What you return must be the complete listing, unchanged.
*** Block opens ***
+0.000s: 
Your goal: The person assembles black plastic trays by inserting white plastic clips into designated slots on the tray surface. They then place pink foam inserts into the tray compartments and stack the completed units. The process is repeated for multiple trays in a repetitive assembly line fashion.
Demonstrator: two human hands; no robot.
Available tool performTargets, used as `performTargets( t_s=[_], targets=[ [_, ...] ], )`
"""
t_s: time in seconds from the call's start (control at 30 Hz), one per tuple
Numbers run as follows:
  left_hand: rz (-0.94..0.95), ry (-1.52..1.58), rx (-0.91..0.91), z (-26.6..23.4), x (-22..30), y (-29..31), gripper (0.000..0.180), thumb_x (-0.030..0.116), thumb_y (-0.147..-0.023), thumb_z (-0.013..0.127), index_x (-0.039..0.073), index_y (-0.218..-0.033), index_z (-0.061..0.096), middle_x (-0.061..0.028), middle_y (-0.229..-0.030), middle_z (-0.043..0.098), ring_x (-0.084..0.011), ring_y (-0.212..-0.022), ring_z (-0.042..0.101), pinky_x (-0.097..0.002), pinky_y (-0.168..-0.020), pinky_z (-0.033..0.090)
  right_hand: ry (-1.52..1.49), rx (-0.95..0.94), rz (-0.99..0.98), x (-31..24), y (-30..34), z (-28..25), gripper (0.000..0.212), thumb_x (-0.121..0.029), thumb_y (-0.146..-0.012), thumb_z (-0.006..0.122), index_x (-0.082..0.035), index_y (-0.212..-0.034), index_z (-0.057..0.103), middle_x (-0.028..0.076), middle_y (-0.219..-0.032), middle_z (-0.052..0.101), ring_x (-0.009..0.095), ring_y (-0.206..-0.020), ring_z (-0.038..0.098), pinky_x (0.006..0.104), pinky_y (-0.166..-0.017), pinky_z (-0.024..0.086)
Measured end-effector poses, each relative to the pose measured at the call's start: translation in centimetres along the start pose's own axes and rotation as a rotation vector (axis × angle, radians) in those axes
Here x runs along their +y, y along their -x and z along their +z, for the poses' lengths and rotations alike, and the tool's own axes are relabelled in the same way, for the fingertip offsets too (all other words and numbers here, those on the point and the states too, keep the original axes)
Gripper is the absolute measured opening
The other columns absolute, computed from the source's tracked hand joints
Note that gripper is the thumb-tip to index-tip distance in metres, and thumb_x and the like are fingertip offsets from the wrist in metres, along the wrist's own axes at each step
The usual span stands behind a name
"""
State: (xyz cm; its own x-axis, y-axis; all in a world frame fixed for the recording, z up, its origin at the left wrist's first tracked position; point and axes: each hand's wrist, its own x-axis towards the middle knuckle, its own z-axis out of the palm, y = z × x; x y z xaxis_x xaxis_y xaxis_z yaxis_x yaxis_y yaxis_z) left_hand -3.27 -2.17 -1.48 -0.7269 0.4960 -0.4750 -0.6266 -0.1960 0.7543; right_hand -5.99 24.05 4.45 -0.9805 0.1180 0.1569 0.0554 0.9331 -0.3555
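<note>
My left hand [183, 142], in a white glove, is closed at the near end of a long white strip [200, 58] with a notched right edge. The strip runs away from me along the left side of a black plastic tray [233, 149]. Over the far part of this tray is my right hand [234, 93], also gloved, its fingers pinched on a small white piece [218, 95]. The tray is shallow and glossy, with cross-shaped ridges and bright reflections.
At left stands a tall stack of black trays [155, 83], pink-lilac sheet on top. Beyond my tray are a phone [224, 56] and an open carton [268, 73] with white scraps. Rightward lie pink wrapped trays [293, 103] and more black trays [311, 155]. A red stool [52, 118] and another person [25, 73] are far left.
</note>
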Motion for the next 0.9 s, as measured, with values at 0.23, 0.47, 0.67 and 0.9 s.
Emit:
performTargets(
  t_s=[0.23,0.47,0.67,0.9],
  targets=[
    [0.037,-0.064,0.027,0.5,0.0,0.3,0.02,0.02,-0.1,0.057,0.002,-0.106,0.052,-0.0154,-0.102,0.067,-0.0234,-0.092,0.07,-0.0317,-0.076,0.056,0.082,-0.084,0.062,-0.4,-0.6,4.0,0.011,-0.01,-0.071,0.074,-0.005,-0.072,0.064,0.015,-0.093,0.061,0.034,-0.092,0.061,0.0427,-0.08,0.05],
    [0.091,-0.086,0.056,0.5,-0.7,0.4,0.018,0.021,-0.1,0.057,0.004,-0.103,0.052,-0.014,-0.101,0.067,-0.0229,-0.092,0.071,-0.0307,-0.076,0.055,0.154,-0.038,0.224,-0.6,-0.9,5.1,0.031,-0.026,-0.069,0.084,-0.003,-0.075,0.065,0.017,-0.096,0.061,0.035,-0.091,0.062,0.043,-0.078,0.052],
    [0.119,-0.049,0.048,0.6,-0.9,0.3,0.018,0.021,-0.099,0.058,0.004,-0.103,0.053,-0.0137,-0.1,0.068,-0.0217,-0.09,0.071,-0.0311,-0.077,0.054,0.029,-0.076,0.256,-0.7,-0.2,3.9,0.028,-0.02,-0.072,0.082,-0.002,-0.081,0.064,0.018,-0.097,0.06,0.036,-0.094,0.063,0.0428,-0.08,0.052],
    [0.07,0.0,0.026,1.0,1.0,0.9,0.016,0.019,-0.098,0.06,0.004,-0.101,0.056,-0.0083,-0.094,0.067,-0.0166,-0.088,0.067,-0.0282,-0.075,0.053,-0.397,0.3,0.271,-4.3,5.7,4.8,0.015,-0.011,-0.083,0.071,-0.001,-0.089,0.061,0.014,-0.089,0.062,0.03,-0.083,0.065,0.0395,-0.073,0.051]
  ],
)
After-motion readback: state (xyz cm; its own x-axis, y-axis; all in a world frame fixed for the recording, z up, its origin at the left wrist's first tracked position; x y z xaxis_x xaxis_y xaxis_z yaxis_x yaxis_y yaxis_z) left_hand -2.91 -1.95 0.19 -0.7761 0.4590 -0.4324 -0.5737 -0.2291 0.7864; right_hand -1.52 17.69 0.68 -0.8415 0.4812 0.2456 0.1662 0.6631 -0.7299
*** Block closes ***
• Answer to this exercise:
+0.000s: 
Your goal: The person assembles black plastic trays by inserting white plastic clips into designated slots on the tray surface. They then place pink foam inserts into the tray compartments and stack the completed units. The process is repeated for multiple trays in a repetitive assembly line fashion.
Demonstrator: two human hands; no robot.
Available tool performTargets, used as `performTargets( t_s=[_], targets=[ [_, ...] ], )`
"""
t_s: time in seconds from the call's start (control at 30 Hz), one per tuple
Numbers run as follows:
  left_hand: rz (-0.94..0.95), ry (-1.52..1.58), rx (-0.91..0.91), z (-26.6..23.4), x (-22..30), y (-29..31), gripper (0.000..0.180), thumb_x (-0.030..0.116), thumb_y (-0.147..-0.023), thumb_z (-0.013..0.127), index_x (-0.039..0.073), index_y (-0.218..-0.033), index_z (-0.061..0.096), middle_x (-0.061..0.028), middle_y (-0.229..-0.030), middle_z (-0.043..0.098), ring_x (-0.084..0.011), ring_y (-0.212..-0.022), ring_z (-0.042..0.101), pinky_x (-0.097..0.002), pinky_y (-0.168..-0.020), pinky_z (-0.033..0.090)
  right_hand: ry (-1.52..1.49), rx (-0.95..0.94), rz (-0.99..0.98), x (-31..24), y (-30..34), z (-28..25), gripper (0.000..0.212), thumb_x (-0.121..0.029), thumb_y (-0.146..-0.012), thumb_z (-0.006..0.122), index_x (-0.082..0.035), index_y (-0.212..-0.034), index_z (-0.057..0.103), middle_x (-0.028..0.076), middle_y (-0.219..-0.032), middle_z (-0.052..0.101), ring_x (-0.009..0.095), ring_y (-0.206..-0.020), ring_z (-0.038..0.098), pinky_x (0.006..0.104), pinky_y (-0.166..-0.017), pinky_z (-0.024..0.086)
Measured end-effector poses, each relative to the pose measured at the call's start: translation in centimetres along the start pose's own axes and rotation as a rotation vector (axis × angle, radians) in those axes
Here x runs along their +y, y along their -x and z along their +z, for the poses' lengths and rotations alike, and the tool's own axes are relabelled in the same way, for the fingertip offsets too (all other words and numbers here, those on the point and the states too, keep the original axes)
Gripper is the absolute measured opening
The other columns absolute, computed from the source's tracked hand joints
Note that gripper is the thumb-tip to index-tip distance in metres, and thumb_x and the like are fingertip offsets from the wrist in metres, along the wrist's own axes at each step
The usual span stands behind a name
"""
State: (xyz cm; its own x-axis, y-axis; all in a world frame fixed for the recording, z up, its origin at the left wrist's first tracked position; point and axes: each hand's wrist, its own x-axis towards the middle knuckle, its own z-axis out of the palm, y = z × x; x y z xaxis_x xaxis_y xaxis_z yaxis_x yaxis_y yaxis_z) left_hand -3.27 -2.17 -1.48 -0.7269 0.4960 -0.4750 -0.6266 -0.1960 0.7543; right_hand -5.99 24.05 4.45 -0.9805 0.1180 0.1569 0.0554 0.9331 -0.3555
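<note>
My left hand [183, 142], in a white glove, is closed at the near end of a long white strip [200, 58] with a notched right edge. The strip runs away from me along the left side of a black plastic tray [233, 149]. Over the far part of this tray is my right hand [234, 93], also gloved, its fingers pinched on a small white piece [218, 95]. The tray is shallow and glossy, with cross-shaped ridges and bright reflections.
At left stands a tall stack of black trays [155, 83], pink-lilac sheet on top. Beyond my tray are a phone [224, 56] and an open carton [268, 73] with white scraps. Rightward lie pink wrapped trays [293, 103] and more black trays [311, 155]. A red stool [52, 118] and another person [25, 73] are far left.
</note>
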Motion for the next 0.9 s, as measured, with values at 0.23, 0.47, 0.67 and 0.9 s.
Emit:
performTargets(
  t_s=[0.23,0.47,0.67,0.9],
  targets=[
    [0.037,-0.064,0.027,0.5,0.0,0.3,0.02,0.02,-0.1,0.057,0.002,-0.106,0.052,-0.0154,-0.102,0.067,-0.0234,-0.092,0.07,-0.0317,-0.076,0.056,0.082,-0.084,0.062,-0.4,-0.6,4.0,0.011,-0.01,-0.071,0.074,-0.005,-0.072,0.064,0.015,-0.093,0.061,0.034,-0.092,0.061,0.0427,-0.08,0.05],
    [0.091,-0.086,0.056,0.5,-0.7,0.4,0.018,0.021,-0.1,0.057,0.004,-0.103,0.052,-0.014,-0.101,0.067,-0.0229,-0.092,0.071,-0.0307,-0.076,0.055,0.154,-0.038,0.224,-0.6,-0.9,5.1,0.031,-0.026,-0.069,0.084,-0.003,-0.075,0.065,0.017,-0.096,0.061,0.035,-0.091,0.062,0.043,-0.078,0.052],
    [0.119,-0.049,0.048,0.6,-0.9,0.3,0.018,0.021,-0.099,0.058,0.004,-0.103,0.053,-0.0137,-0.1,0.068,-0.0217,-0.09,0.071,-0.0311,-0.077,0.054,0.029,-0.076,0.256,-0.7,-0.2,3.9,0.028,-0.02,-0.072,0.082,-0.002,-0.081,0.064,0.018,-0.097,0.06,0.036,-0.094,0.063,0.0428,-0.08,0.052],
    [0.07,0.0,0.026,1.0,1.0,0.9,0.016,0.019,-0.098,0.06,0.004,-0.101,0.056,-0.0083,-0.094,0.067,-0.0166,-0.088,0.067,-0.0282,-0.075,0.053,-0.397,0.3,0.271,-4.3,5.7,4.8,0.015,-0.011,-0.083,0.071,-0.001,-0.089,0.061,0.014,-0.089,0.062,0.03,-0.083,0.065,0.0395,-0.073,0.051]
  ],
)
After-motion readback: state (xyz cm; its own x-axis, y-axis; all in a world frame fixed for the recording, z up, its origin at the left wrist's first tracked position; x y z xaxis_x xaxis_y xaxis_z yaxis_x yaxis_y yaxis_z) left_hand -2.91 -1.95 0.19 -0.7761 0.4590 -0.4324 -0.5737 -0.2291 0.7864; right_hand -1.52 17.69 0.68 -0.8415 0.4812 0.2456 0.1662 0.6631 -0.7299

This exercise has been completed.